S1 Fig. EV Biophysical analysis from B-cell lymphomas.
(A) Size distribution analysis post-PEG precipitation of EV taken from various B-cell lymphomas. BJAB (Burkitt lymphoma, non-infected), BCBL1 (Primary Effusion Lymphoma, KSHV-infected), Namalwa (Burkitt lymphoma, EBV-infected).
(B) Total EV particles per mL of supernatant from the B-cell lymphomas.
(C) Mean (open circles) and mode sizes of the EV particles from the B-cell lymphomas.
S2 Fig. Mass spectrometry analysis of column filtrated total EV from BJAB and BCBL1 cells.
Filtrated EV were run out on a denaturing polyacrylamide gel and gel slices were analyzed by mass spectrometry. Top high-confidence hits were analyzed against known exosome constituents in the ExoCarta database. Statistical analysis for overlay was done using the hypergeometric test.

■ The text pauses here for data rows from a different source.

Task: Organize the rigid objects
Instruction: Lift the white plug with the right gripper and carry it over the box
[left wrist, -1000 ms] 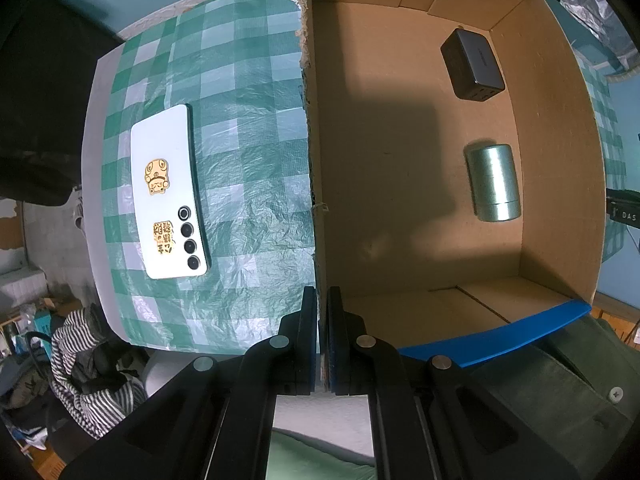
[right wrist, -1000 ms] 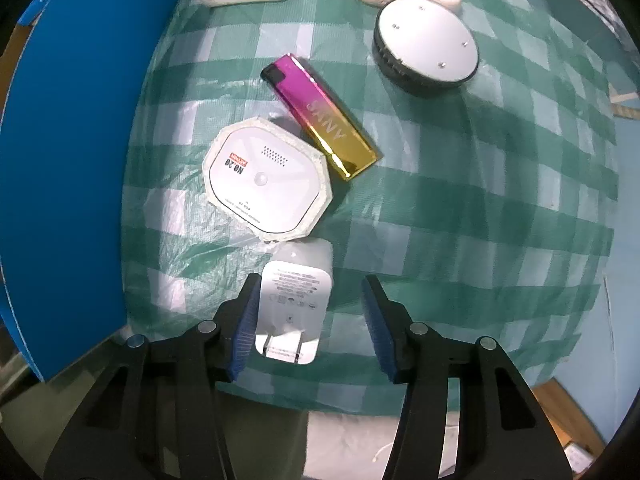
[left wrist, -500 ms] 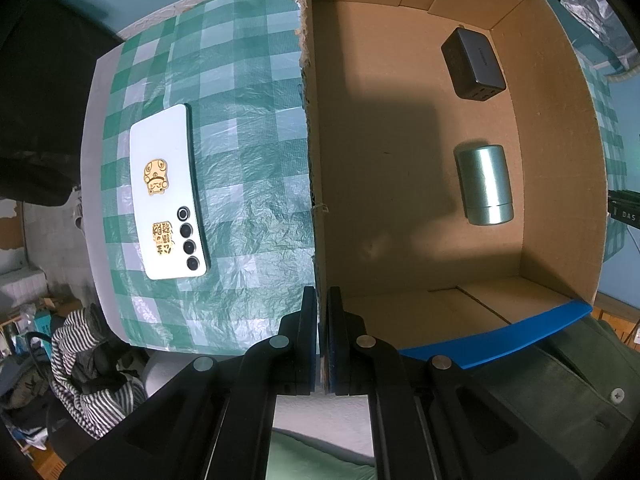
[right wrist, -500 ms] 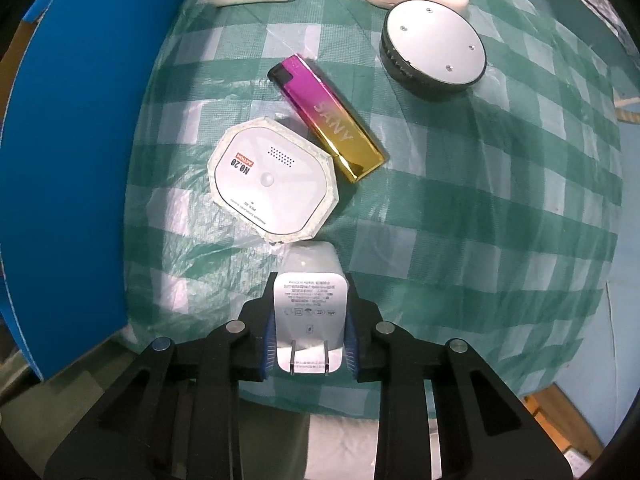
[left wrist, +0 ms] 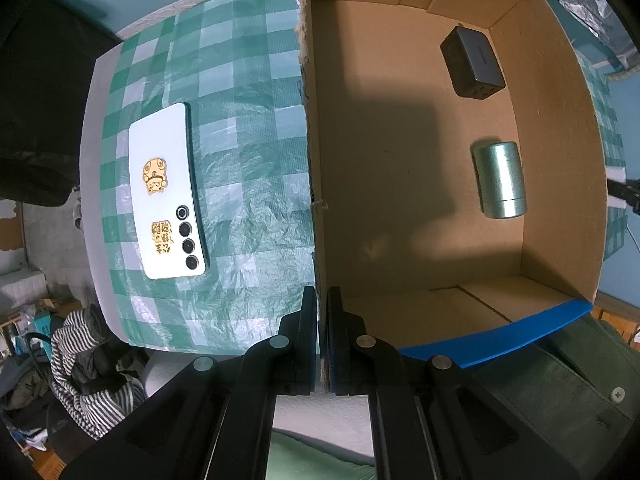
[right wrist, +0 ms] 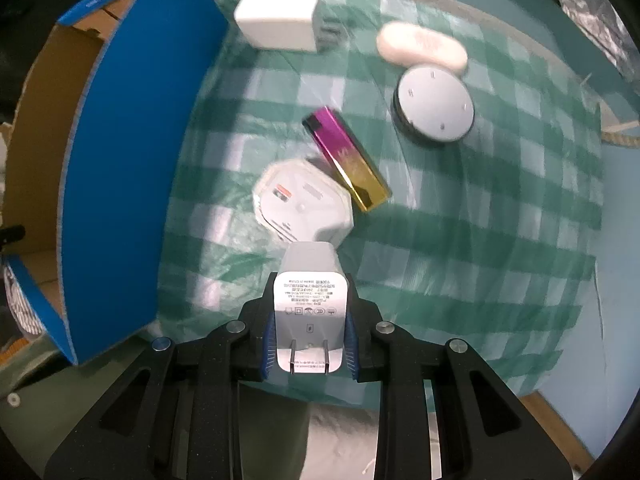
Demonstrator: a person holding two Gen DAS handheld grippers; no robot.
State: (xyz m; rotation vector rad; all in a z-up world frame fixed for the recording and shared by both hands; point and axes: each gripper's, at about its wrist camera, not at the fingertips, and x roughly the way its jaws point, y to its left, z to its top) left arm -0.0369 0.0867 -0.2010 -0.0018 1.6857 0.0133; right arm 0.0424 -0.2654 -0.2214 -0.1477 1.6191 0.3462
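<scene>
So the right gripper (right wrist: 309,334) has its blue pads clamped tight on the sides of the white plug charger (right wrist: 308,304), prongs facing the camera at the bottom centre of the right wrist view, and it looks clear of the checked cloth (right wrist: 460,240). The cardboard box (right wrist: 132,152) fills the left side of that frame, so my guess is the charger goes up and over that blue wall. I'd get well above the rim before swinging left, and keep it level so it doesn't slip. The left gripper (left wrist: 322,320) is fully closed, pinching the box's edge (left wrist: 310,160) at bottom centre of its view. Inside the box, the black adapter (left wrist: 472,64) and metal cylinder (left wrist: 500,180) sit at the right, so aim for the bare floor to their left.
</scene>
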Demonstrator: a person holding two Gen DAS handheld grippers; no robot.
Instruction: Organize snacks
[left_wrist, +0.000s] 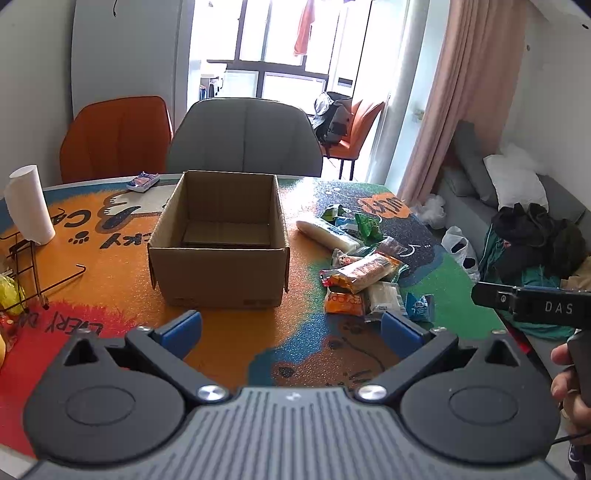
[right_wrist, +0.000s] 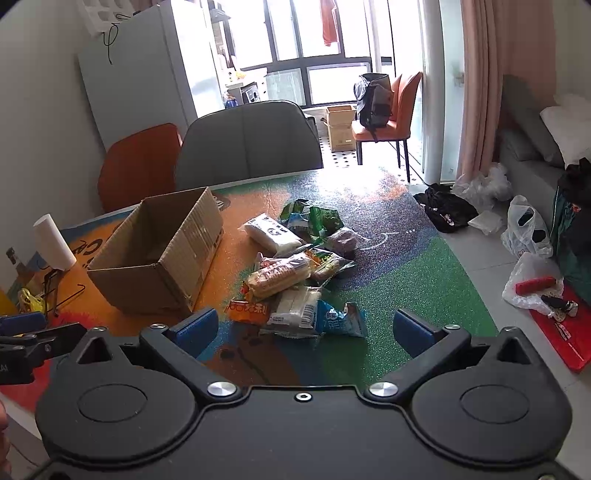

S3 Fig. Analysis of purified post-PEG EV using ultracentrifugation.
(A) Size distribution analysis post-ultracentrifugation was done using the PEG-precipitated EV from BJAB and BCBL1 cells. Expected size ranges of exosomes and microvesicles are shown.
(B) Mean (open circle) and mode (gray square) sizes of the ultracentrifuged EV from the PEG-precipitate.
(C) Total EV particles per mL of supernatant from BJAB (solid blue) or BCBL1 (dashed red) cells from the post-ultracentrifugation, PEG precipitate.
(D) Relative acetylcholine esterase (AchE) activity of the post-ultracentrifuged, PEG-precipitated EV. Substrate only is shown for reference against BJAB (solid blue) and BCBL1 (dashed red) EV.
(E) Silver stain analysis of the post-ultracentrifuged, PEG precipitated EV from BJAB and BCBL1. PEG-precipitated cell culture media was used as a control for background.
S4 Fig. Analysis of EV purified post-PEG precipitation using column filtration.
(A) Size distribution analysis post-column filtration was done using the PEG-precipitated EV from BJAB and BCBL1 cells. Expected size ranges of exosomes and microvesicles are shown.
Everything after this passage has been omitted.